1つ星レストランの中には日本食レストランであるGinza Sushi Ichi(バンコクの寿司屋)やストリートフードのJay Fai も含まれている。そのほかにもBib Gourmand として1,000バーツでも満足度が高いレストラン35がガイド内で紹介されている。

thai-eatingout(タイ 外食)

タイ日本食カテゴリで輝くOISHIグループ〜外食・中食業界事情〜

OISHIグループ(OISHI Eaterium, Shabushi, NIKUYA, OISHI Ramen, OISHI Buffet, KAKASHI)はCentral Pattana(CPN)が運営する日本食レストラン、および日本食品を展開している。

2018年3月、OISHIグループはタイ商工会議所が選ぶ「Thailand Top Company Awaads 2018」を受賞。優れたコーポレートガバナンスと飲食業界におけるプレゼンスの大きさが表彰された形。

また同月にはタイの優れた企業ブランドに対して贈られる「Thailand’s Most Admired Brand 2018」において、ペットボトル飲料(お茶)部門で7年連続の受賞となった。

タイでサービス提供のFujiRestrant、UberEatと新たに提携〜外食・中食業界事情〜

1981年開業の日本食レストランチェーン「Fuji Restrant」は、2018年3月からUber Eatと提携して新たにデリバリーサービスを始めた。デリバリーメニューは100種類以上、1メニューに付き30バーツの配達料金が発生する。

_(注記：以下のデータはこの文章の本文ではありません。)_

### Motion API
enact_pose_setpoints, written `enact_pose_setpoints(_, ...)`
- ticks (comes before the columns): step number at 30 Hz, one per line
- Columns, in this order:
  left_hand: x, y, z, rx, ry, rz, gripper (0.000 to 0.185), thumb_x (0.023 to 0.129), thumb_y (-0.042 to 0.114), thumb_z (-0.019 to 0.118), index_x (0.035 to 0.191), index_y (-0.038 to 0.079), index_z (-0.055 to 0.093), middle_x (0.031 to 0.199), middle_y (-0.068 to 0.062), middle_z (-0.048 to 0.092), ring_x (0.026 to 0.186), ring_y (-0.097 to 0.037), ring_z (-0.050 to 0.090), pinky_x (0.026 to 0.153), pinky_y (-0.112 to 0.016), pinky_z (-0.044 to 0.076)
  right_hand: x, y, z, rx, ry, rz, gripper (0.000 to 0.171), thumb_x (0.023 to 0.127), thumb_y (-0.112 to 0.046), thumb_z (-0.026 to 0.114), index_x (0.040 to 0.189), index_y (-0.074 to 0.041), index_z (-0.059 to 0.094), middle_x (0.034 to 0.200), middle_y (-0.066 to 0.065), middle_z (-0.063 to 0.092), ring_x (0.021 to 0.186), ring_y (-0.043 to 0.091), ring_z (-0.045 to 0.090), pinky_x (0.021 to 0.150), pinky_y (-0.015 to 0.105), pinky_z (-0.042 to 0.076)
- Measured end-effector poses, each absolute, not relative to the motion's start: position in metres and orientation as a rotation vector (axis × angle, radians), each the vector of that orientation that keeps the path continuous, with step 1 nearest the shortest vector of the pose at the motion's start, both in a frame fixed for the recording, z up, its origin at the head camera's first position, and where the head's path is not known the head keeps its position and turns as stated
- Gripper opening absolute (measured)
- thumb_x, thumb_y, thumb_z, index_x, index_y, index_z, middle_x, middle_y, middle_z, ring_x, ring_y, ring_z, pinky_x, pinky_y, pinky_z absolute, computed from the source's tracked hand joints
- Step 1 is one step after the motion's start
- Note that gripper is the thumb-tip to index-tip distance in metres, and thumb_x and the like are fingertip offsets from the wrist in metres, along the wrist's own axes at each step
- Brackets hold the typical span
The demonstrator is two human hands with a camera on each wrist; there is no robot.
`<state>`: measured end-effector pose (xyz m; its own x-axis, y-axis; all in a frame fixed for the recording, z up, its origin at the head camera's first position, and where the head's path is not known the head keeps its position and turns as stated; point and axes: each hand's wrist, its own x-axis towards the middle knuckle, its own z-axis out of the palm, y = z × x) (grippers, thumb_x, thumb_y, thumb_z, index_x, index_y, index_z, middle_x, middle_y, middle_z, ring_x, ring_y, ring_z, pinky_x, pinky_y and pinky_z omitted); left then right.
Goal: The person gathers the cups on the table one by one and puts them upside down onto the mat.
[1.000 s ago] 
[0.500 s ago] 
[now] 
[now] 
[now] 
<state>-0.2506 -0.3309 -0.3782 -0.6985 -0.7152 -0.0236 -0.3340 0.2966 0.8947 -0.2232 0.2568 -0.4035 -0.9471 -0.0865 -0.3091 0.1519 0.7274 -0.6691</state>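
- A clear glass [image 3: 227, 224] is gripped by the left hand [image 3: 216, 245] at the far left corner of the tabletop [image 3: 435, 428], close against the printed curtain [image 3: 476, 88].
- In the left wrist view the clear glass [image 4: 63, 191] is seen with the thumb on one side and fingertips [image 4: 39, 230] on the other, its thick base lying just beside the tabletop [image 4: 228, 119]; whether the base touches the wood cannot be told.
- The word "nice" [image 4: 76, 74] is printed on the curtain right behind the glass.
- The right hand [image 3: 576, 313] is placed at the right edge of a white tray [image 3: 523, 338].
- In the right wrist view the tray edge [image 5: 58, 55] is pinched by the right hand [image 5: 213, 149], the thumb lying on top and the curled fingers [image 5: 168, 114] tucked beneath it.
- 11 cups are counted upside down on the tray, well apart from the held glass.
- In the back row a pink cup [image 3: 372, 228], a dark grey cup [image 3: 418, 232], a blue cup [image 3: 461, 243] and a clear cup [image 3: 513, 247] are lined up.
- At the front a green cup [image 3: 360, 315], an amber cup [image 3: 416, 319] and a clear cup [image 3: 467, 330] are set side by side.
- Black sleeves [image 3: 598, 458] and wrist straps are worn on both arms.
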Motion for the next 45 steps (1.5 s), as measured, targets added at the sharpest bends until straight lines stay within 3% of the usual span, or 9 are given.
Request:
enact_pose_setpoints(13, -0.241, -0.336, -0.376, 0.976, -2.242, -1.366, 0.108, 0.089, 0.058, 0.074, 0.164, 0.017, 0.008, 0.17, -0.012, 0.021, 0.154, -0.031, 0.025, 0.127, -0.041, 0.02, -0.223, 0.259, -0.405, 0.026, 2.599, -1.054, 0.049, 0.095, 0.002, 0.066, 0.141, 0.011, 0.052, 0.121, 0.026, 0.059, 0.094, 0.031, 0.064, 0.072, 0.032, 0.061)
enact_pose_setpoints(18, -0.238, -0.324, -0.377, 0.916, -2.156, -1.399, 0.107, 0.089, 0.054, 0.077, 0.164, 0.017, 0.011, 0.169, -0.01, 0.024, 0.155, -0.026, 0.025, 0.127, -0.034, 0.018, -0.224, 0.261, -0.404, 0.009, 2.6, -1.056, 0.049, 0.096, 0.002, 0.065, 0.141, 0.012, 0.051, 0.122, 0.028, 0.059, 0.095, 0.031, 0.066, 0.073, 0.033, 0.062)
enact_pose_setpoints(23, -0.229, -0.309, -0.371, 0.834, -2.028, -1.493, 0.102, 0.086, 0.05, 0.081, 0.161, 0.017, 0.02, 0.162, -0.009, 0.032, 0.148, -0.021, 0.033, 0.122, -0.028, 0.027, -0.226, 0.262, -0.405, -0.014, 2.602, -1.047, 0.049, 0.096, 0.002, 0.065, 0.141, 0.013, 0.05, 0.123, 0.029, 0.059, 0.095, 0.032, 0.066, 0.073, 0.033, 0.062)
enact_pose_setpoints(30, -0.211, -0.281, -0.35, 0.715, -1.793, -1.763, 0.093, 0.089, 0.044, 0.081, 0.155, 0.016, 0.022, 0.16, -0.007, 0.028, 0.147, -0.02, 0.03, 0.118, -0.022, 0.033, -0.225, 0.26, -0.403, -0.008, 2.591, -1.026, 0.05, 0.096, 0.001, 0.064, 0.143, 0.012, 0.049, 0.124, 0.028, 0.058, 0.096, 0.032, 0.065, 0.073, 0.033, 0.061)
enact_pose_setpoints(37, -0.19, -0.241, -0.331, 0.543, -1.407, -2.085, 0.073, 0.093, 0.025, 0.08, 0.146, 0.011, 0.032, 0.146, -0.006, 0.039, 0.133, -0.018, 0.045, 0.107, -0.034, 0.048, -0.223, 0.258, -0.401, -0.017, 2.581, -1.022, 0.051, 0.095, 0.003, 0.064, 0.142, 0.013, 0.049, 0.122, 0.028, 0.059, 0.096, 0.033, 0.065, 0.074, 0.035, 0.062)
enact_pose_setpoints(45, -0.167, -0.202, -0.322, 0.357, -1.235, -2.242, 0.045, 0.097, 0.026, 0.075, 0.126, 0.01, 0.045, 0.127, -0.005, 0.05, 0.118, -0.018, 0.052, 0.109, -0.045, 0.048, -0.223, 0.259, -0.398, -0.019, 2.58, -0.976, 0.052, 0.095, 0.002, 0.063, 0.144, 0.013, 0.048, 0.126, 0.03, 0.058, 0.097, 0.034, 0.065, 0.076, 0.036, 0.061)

iOSとAndroidで対応のUberEatアプリをダウンロードし、FUJIFREEEATSのアカウントより商品を注文することができる。2018年の間は10メニュー分、配達料金が無料となるサービスもある。

首都バンコク内の支店17店舗でサービスが開始され、状況次第で他県の店舗にも順次拡大される。Exclusive Bento Setなどの特別記念メニューも発売された。

タイのステーキ大手Sizzler、低価格戦略に方針転換〜外食・中食業界事情〜

大手ステーキチェーンのSizzlerは高品質のメニューを比較的高価な価格でこれまで提供してきたが、市場調査から明らかになった消費者のニーズとのギャップが存在する点を再検討し、全メニューの価格を20~30バーツ引き下げた。

同社は30年前にタイ初のステーキレストランとして現在の市場を作り出したが、ライバルチェーンSanta Fe‘ Steakの登場もあって、低価格戦略を採る必要性にせまられた。

今ではタイ全土に支店が拡大し、2017年は新たに4店舗が開店(計52店舗)。以前はアメリカ西海岸をイメージした内装だったが、新店舗の内装はタイの風土に合ったものを取り入れている。

まとめ:タイの外食・中食業界

盛り上がりをみせるタイ外食業界で日本の企業も進出し、今後タイ国内で日本食に対する関心が高まることと思います。ミシュランガイドも発行されたことにより、品質の高いものがより求められると予想されます。今後の外食業界がどう発展していくのか楽しみですね。